▶ _Task item_:
Print the lines that run from the line with "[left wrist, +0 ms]" to the line with "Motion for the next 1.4", keeping both end lines, exactly as they appear in the entries below, and nothing else.

======== Data for this task

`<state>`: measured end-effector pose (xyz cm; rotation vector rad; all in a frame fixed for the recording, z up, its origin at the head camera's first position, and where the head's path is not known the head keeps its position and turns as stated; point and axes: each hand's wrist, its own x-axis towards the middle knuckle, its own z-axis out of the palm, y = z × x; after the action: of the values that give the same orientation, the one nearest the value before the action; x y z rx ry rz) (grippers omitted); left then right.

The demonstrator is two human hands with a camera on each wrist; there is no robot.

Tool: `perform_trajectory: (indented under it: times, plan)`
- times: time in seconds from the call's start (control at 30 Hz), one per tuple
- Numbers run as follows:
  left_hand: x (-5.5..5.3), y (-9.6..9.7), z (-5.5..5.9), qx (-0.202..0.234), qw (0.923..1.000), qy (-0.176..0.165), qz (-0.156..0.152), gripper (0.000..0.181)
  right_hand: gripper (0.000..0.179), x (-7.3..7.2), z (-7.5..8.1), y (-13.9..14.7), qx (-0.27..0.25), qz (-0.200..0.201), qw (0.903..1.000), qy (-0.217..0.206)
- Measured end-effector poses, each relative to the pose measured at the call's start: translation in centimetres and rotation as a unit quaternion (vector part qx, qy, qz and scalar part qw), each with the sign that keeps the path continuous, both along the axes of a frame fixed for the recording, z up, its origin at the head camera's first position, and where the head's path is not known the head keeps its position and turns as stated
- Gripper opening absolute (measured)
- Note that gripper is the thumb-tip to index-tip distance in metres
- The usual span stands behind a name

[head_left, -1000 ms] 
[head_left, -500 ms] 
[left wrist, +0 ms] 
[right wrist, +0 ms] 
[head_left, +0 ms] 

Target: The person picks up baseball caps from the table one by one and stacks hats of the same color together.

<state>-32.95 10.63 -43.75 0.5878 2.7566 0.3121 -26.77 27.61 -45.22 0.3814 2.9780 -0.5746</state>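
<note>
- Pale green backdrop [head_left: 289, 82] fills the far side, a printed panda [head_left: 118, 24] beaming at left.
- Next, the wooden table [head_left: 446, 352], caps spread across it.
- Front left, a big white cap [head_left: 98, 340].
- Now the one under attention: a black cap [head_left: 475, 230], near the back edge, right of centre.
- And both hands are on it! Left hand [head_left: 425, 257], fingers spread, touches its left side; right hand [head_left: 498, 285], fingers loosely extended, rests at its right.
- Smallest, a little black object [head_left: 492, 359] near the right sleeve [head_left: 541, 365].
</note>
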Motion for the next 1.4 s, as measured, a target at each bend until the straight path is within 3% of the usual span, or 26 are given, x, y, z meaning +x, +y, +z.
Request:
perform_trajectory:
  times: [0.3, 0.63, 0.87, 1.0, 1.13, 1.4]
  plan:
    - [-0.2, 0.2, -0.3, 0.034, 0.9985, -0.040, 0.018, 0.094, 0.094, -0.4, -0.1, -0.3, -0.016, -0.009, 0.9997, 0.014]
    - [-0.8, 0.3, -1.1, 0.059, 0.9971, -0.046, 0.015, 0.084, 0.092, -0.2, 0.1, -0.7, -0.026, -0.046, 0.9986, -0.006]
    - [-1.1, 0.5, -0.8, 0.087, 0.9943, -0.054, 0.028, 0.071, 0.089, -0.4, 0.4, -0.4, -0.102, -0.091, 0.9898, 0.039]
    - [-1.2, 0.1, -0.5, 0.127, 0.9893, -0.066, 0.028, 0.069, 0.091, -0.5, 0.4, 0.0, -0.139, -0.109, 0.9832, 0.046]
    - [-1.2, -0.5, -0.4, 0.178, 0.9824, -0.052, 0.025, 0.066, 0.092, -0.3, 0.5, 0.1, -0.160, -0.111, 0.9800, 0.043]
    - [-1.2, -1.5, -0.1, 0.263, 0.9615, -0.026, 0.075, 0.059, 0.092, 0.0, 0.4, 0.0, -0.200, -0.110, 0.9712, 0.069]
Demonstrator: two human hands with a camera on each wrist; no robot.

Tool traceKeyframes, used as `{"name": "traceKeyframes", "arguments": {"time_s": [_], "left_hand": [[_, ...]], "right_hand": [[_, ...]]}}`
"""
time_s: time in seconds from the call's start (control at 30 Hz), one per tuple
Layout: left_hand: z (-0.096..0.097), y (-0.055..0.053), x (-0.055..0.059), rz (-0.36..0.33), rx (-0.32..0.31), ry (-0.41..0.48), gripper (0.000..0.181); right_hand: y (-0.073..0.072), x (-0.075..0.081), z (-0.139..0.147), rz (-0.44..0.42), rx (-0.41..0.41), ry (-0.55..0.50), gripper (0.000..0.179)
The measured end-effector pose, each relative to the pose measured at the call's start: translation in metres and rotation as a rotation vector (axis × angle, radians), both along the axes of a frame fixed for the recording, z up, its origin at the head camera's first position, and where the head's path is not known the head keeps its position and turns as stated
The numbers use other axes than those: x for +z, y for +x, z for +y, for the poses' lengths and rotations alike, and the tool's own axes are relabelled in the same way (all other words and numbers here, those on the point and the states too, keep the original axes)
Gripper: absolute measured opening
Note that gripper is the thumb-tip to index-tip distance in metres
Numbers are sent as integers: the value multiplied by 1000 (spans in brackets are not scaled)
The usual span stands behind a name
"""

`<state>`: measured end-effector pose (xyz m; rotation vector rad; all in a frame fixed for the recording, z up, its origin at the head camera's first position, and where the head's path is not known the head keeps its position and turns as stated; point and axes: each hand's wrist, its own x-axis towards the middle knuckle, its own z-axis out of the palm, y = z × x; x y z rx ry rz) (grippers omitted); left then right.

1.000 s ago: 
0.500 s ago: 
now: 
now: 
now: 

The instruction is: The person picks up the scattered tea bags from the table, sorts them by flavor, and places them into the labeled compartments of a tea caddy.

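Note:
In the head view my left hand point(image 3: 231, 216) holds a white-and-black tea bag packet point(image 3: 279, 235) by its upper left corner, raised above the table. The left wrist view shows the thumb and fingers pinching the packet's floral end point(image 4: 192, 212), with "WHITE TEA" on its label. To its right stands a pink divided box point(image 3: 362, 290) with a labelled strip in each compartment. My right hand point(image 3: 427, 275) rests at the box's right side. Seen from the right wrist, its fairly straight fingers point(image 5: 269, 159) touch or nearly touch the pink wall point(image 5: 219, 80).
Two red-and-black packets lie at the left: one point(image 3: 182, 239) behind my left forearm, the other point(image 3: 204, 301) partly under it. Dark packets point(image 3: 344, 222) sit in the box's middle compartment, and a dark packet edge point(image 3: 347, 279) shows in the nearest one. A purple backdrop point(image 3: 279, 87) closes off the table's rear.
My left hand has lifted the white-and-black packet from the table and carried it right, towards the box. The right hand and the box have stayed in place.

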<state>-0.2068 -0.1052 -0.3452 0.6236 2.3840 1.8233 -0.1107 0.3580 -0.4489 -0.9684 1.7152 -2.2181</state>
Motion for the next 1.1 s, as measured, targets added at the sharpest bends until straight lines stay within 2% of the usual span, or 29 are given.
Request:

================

▶ _Problem solution_:
[left wrist, +0 ms] 
[right wrist, +0 ms] 
[head_left, +0 ms] 

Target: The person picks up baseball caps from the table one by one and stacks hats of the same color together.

<state>-32.95 10.63 -43.75 0.5878 2.7566 0.3121 -26.77 27.61 -45.22 0.3814 2.9780 -0.5746</state>
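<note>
- Pale green backdrop [head_left: 289, 82] fills the far side, a printed panda [head_left: 118, 24] beaming at left.
- Next, the wooden table [head_left: 446, 352], caps spread across it.
- Front left, a big white cap [head_left: 98, 340].
- Now the one under attention: a black cap [head_left: 475, 230], near the back edge, right of centre.
- And both hands are on it! Left hand [head_left: 425, 257], fingers spread, touches its left side; right hand [head_left: 498, 285], fingers loosely extended, rests at its right.
- Smallest, a little black object [head_left: 492, 359] near the right sleeve [head_left: 541, 365].
</note>
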Motion for the next 1.4 s, as measured, a target at each bend until the straight path is within 3% of the usual span, or 26 are given, x, y, z meaning +x, +y, +z.

The full output has been given.